Glossary

Causal inference

Causal inference (CI) is a family of statistical techniques designed to quantify and establish causal relationships in data. In contrast to purely statistical techniques that are driven by associations in data, CI incorporates knowledge about the data-generating mechanisms behind relationships in data to derive causal conclusions.

Causal DAG

A Directed Acyclic Graph depicting the direct causal relationships between variables, in which an edge X -> Y indicates that X directly causes Y. That is, there exists an intervention on X which brings about a change in Y.

Treatment Variable

The changed variable of interest (X).

Outcome Variable

The observed variable of interest (Y).

Causal Test Case

Formally, a causal test case is a 4-tuple (M, X, delta, Y) that captures the expected causal effect, Y, of an intervention, delta, made to an input valuation, X, on some model outcome in the context of modelling scenario M. Simply put, causal tests are essentially metamorphic tests that are executed using statistical causal inference.

Directed acyclic graph
DAG

A directed acyclic graph (DAG) is a graphical representation used in causal inference to model and visualize relationships between variables.
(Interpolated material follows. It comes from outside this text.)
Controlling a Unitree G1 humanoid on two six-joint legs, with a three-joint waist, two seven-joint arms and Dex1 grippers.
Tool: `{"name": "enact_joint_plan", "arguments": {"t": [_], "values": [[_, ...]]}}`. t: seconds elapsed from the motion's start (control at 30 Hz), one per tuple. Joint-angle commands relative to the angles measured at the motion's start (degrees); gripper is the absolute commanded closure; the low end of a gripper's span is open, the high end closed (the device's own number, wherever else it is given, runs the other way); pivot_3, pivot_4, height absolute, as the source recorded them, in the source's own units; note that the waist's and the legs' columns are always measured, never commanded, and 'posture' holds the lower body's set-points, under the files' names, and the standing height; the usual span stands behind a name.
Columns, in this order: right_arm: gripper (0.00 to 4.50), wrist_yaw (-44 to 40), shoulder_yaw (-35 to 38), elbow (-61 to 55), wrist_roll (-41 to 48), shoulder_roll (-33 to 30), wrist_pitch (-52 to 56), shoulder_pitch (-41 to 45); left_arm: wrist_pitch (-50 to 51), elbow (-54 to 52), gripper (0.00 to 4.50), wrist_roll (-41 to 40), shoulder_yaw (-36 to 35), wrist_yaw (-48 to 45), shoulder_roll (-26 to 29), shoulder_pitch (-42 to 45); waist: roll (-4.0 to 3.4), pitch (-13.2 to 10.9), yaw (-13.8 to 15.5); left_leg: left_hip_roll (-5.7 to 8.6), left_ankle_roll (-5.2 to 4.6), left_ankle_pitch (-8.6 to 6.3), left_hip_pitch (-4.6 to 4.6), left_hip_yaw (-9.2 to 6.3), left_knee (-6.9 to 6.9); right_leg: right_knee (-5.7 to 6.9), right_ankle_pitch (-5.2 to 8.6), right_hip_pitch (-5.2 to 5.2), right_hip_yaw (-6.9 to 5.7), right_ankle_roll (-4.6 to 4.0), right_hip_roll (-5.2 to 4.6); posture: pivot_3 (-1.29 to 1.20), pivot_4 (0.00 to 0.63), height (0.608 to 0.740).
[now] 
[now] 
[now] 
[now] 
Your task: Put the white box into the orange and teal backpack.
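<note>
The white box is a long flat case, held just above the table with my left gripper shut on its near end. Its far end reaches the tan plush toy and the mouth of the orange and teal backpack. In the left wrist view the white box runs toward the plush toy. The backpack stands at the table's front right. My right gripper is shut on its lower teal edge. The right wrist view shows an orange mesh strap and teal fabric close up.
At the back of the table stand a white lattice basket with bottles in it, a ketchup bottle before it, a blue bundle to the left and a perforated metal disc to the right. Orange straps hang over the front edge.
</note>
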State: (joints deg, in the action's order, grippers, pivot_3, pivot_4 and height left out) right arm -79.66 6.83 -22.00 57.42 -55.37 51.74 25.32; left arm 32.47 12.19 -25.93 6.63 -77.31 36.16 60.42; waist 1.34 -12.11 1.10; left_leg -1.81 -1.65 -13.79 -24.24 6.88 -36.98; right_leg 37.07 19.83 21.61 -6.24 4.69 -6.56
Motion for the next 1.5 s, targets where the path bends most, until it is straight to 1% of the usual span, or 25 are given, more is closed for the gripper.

In a DAG, nodes represent variables, and directed edges between nodes indicate causal relationships, with the absence of cycles ensuring acyclicity.

Estimate Type

The effect measure to use, typically ATE, CATE, Risk Ratio, or Odds Ratio.

ATE

Average treatment effect (ATE): The additive difference in the outcome between the control and treatment populations.

CATE

Conditional ATE (CATE): The additive difference in the outcome between the control and treatment populations across different strata of the population.

Risk Ratio

The multiplicative difference in the outcome between the control and treatment populations.

Odds Ratio

The ratio of the odds of A in the presence of B and the odds of A in the absence of B.

Intervention

An intervention delta : X -> X' is a function which manipulates the values of a subset of input valuations.

Minimal Adjustment Set

The smallest set of variables which must be controlled, or “adjusted for”, to produce an unbiased estimate of causal effect.

Scenario

A modelling scenario M is a pair (X, C) where X is a non-strict subset of the model’s input variables and C is a set of constraints over valuations of C, which may be empty.

Scenario Execution

A software execution satisfying a given modelling scenario.

Test Oracle

A test oracle determines whether the observed outcome is correct. In our framework, this is whether the expected causal effect matches the estimated causal effect.